* What to produce *
Look below for the line that contains "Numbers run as", then copy it and each following line exactly, through and including the line that contains "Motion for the".

* Supplied material *
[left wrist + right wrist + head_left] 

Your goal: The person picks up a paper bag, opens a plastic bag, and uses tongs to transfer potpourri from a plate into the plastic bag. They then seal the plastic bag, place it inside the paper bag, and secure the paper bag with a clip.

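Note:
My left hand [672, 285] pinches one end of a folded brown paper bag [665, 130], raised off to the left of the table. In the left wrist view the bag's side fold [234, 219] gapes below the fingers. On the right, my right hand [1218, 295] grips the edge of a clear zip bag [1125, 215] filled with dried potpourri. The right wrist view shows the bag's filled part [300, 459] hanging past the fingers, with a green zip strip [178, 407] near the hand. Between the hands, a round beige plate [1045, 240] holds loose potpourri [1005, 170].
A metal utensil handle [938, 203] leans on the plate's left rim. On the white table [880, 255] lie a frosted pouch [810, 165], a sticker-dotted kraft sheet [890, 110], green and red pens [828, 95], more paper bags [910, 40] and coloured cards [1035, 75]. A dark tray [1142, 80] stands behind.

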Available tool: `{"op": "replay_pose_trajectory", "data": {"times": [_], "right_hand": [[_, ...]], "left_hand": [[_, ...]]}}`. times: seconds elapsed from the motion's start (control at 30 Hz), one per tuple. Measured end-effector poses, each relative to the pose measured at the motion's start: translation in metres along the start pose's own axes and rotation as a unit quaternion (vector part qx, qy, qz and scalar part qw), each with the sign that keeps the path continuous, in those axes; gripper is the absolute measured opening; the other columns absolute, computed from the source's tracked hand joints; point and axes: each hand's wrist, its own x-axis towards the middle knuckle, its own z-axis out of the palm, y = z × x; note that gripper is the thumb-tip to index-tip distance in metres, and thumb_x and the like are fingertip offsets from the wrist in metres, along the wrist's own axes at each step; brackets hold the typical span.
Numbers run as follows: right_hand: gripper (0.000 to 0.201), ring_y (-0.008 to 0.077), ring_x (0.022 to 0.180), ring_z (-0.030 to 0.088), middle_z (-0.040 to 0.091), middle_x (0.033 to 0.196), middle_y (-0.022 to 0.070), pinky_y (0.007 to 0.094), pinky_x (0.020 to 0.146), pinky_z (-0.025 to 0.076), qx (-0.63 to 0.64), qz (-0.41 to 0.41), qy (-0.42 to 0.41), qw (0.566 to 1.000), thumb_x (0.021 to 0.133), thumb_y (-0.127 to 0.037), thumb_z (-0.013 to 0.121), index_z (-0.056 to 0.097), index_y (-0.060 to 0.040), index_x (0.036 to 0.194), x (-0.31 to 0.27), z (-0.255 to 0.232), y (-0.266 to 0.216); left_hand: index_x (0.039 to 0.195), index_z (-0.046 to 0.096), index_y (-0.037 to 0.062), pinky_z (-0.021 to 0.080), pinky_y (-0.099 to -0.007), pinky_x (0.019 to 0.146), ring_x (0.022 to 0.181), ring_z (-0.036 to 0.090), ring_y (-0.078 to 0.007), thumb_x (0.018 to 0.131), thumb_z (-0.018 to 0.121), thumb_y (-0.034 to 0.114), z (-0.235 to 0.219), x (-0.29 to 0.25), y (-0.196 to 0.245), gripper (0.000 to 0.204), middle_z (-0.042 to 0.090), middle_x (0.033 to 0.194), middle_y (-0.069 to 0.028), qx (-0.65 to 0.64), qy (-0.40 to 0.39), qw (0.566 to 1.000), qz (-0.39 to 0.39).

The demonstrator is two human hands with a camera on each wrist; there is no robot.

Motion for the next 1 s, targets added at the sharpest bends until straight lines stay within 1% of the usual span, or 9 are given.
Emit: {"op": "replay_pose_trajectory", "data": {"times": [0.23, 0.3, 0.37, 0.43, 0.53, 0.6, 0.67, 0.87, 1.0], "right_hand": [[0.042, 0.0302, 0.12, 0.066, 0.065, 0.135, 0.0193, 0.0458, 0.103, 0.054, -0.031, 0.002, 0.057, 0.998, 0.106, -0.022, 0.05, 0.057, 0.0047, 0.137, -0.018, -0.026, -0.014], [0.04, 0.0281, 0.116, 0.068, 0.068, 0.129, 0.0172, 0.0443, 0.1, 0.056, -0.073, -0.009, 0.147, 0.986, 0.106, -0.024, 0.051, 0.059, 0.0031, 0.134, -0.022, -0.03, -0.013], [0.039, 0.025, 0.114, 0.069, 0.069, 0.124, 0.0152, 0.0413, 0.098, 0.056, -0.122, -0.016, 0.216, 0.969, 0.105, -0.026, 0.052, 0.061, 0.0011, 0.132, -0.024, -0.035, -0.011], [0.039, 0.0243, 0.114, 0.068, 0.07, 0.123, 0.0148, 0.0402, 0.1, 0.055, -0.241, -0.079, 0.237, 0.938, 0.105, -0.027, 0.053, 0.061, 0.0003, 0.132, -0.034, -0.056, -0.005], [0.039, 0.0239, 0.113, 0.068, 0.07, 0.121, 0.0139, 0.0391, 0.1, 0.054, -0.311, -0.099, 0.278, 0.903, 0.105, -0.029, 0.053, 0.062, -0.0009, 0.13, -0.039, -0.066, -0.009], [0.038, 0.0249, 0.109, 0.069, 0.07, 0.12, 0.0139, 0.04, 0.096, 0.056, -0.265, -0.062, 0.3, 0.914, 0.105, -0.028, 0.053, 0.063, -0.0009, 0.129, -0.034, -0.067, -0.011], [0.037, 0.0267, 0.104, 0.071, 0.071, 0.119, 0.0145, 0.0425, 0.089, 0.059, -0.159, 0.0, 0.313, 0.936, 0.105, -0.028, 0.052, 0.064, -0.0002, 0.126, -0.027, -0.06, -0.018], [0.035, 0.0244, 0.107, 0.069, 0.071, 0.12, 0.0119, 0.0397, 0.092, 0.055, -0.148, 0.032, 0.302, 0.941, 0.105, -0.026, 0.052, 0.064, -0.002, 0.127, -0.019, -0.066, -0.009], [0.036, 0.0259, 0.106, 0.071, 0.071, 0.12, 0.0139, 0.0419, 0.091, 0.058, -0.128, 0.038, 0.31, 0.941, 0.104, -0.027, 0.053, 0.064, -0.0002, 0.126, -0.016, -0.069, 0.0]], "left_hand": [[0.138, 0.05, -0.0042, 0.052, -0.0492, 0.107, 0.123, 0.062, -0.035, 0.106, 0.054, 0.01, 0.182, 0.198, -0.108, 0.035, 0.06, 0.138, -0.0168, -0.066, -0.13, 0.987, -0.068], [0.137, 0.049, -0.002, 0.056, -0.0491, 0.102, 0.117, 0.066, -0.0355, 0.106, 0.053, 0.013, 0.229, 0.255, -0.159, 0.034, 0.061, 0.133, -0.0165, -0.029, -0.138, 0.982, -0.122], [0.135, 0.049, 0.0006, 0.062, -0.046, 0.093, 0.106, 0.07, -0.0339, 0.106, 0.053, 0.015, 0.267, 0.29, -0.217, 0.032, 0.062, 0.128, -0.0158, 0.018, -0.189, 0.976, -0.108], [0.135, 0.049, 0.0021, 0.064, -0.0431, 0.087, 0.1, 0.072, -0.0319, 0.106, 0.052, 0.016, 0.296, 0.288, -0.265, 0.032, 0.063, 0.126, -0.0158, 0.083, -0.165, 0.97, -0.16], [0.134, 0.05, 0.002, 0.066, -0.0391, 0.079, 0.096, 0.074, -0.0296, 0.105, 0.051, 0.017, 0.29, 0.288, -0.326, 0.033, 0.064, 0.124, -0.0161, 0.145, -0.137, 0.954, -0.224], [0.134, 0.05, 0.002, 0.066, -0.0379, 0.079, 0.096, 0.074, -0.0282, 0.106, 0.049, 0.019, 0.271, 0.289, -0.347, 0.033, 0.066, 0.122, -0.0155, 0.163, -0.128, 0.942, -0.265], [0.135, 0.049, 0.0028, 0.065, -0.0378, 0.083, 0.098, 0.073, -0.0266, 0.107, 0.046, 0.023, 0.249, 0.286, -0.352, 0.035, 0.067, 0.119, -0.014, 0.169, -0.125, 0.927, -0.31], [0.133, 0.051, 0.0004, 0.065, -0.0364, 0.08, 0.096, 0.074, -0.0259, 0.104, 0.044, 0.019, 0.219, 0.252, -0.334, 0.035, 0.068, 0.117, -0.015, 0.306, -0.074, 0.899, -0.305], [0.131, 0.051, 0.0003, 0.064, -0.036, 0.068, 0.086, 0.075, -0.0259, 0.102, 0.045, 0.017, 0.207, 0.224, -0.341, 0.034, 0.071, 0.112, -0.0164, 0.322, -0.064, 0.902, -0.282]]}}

* Output below *
Numbers run as follows: right_hand: gripper (0.000 to 0.201), ring_y (-0.008 to 0.077), ring_x (0.022 to 0.180), ring_z (-0.030 to 0.088), middle_z (-0.040 to 0.091), middle_x (0.033 to 0.196), middle_y (-0.022 to 0.070), pinky_y (0.007 to 0.094), pinky_x (0.020 to 0.146), pinky_z (-0.025 to 0.076), qx (-0.63 to 0.64), qz (-0.41 to 0.41), qy (-0.42 to 0.41), qw (0.566 to 1.000), thumb_x (0.021 to 0.133), thumb_y (-0.127 to 0.037), thumb_z (-0.013 to 0.121), index_z (-0.056 to 0.097), index_y (-0.060 to 0.040), index_x (0.036 to 0.194), x (-0.31 to 0.27), z (-0.255 to 0.232), y (-0.266 to 0.216); left_hand: index_x (0.039 to 0.195), index_z (-0.046 to 0.096), index_y (-0.037 to 0.062), pinky_z (-0.021 to 0.080), pinky_y (-0.099 to -0.007), pinky_x (0.019 to 0.146), ring_x (0.022 to 0.181), ring_z (-0.036 to 0.090), ring_y (-0.078 to 0.007), thumb_x (0.018 to 0.131), thumb_z (-0.018 to 0.121), thumb_y (-0.034 to 0.114), z (-0.235 to 0.219), x (-0.29 to 0.25), y (-0.196 to 0.245), gripper (0.000 to 0.204), middle_z (-0.042 to 0.090), middle_x (0.033 to 0.194), middle_y (-0.069 to 0.028), qx (-0.65 to 0.64), qy (-0.40 to 0.39), qw (0.566 to 1.000), qz (-0.39 to 0.39).

The demonstrator is two human hands with a camera on each wrist; there is no robot.

Motion for the next 1 s, targets added at the sharpest bends until straight lines stay within 1% of the usual span, or 9 are given.

This completes the answer.